Oatmeal?
Porridge. There fixed that for you.
NASA has released the latest data sent back by its New Horizons probe and it includes images of smooth, segmented plains, possible hydrocarbon deposits and our first look at Pluto's moon, Nix. Youtube Video Alan Stern, principal investigator of the New Horizons team, explained at a press conference on Friday that NASA had …
This post has been deleted by its author
The solar system has plenty of fuel, but oxidiser is far more restricted (AFAIK, only available on Earth). There is lots of water which can be broken up into fuel an oxidiser - if you bring a nuclear reactor. The only big advantage of resources in space is when you want them in space and can avoid the cost of rocketing them off Earth.
Plenty of space missions make a profit. Almost all of them only went as far as Earth orbit. There were claims that tourist revenue paid for the moon landings (I have not seen real accounts, and even if true, I am sure Mickey Mouse gave a bigger financial return on investment.)
The only thing New Horizons is orbiting is the centre of the galaxy (unless by a series of miraculous slingshots it gets captured by another solar system in a few thousand or million years). I think you mean it's peering at Pluto's rapidly dwindling backside?
But +1 for "planetoid"; cracking good Defender clone and a fine sample of Acornsoft's heyday. Time to fire up "BeebEm" :-)
Not at all.
You may remember the "Twilight Zone" series wherein unknown asteroids could have totally 1G gravity and a normal oxygen atmosphere.

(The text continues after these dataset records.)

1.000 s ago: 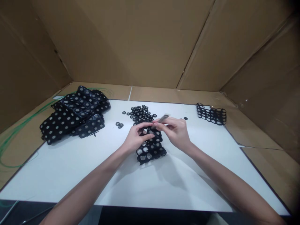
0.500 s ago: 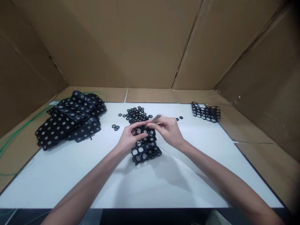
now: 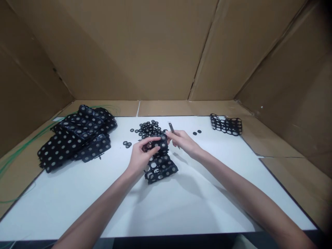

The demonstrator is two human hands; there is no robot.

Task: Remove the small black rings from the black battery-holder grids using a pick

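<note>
left fingers (image 3: 150, 140) clamped on black perforated strip (image 3: 163, 144), right fingers (image 3: 174, 134) pinching slim metal tool (image 3: 171, 127)

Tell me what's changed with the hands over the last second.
The right hand has drawn back slightly rightward, and the small blade in its fingers has turned from nearly sideways to nearly upright. The left hand now holds the far end of the black lattice strip lifted and folded up. Nothing was let go. The ring pile and the stacked lattice sheets stayed as they were.
</note>
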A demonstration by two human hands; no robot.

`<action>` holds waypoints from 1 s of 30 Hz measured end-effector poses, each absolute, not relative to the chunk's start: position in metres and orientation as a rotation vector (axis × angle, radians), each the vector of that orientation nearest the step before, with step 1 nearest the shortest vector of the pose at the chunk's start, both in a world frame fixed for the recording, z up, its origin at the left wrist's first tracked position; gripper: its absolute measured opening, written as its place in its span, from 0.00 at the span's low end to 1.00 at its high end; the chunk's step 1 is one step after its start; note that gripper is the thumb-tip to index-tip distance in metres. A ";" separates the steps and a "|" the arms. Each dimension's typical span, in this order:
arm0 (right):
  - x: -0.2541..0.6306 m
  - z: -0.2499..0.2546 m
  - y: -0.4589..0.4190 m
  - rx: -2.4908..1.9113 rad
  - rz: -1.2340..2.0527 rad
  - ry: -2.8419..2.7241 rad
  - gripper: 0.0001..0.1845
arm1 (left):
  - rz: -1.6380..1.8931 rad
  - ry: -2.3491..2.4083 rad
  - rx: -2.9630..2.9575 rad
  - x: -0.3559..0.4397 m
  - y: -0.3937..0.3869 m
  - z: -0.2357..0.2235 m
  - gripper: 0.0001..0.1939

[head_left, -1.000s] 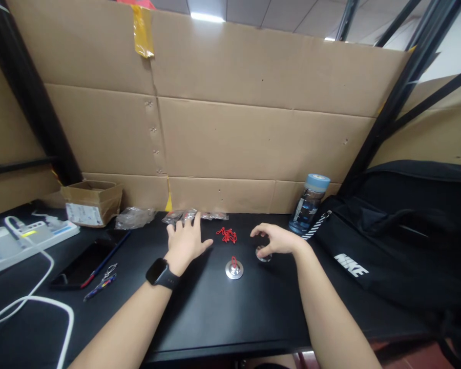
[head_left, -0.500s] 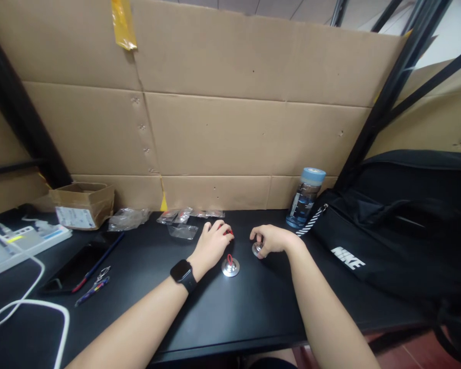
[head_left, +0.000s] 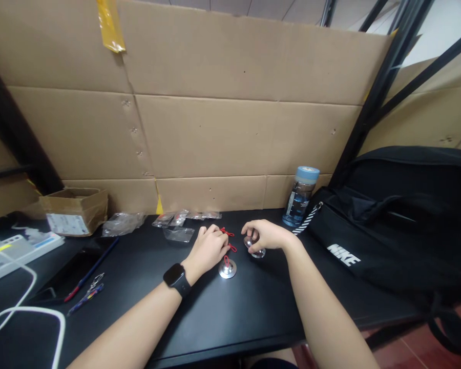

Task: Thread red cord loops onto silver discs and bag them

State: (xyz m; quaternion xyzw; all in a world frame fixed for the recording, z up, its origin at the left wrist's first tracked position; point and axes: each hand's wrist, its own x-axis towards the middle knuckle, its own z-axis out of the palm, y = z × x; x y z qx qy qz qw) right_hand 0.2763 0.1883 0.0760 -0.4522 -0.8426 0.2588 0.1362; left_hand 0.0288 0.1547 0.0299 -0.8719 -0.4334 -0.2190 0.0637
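Left of the disc [head_left: 228,270], the left hand [head_left: 208,248] pinches a red cord [head_left: 232,248]; right of it, the right hand [head_left: 266,236] grips a second disc [head_left: 258,253].

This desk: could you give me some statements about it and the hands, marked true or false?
The left hand is at some red cords. True.
A red cord loop tops the domed metal disc on the desk. True.
A water bottle stands beside the black Nike bag. True.
The right hand holds the water bottle. False: it holds a second metal disc.
The water bottle's lid is red. False: the lid is light blue.
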 end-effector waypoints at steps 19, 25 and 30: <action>0.269 0.073 0.192 -1.192 0.708 -2.358 0.28 | -0.616 -1.251 -2.810 0.030 0.156 0.023 0.05; 0.257 0.069 0.193 -1.060 0.821 -2.144 0.26 | -0.897 -1.422 -2.740 0.030 0.159 0.028 0.05; 0.237 0.065 0.190 -0.785 1.070 -1.882 0.31 | -1.293 -1.582 -2.585 0.022 0.155 0.042 0.04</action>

I see the cervices have been corrected.......that screws up any joke about the images being a bit smeary........
more seriously, I've been racking my brains to understand what Moore was getting at here: "Moore speculated that they were complex hydrocarbons that had fallen from the sky and been blown into crevices on Pluto's surface, noting that similar features can be found on Earth."
Just where on earth do you get buildups of complex hydrocarbons falling from the sky?
I think if Sputnik Planum were really bubbling you would see some surface effects that were a wee more dramatic. I think the geophys' who thought that one up should look at what happens when you have a very still, quite thin liquid layer containing mixed components that has a heat flux passing through it for a very long time.
it creates cell-like structures which look just like what you see here. In our primordial soup it is theorised that it eventually gave rise to the first cellular structures and eventually organisms. Each cell has warm fluid rising at the centre and descending at the boundaries. Interactions between the chemicals involved create increasingly complex molecules which are eventually subject to phase changes over the temperature ranges and this can physically build 'cell walls' and this might further accelerate the process of wall building.
So yea, The surface "could have been formed last week for all we know". The centre of each cell will certainly be constantly refreshing as the edges 'subduct'. Perhaps we a looking at the first example of a Megafauna Extremophile!!! Someone just needs to go there and stir the porridge a bit before it invades Earth. Or.. just rename it to Plut-Ovum and leave any future problems for another species to worry about.
BTW: I wonder if the walls of these cells are like hydrocarbon biscuit. Mining them and ship them back to Earth and you could market the stuff as "Manna from Heaven"! It might feed our planet until we work out how to turn Earth into the Promised Land.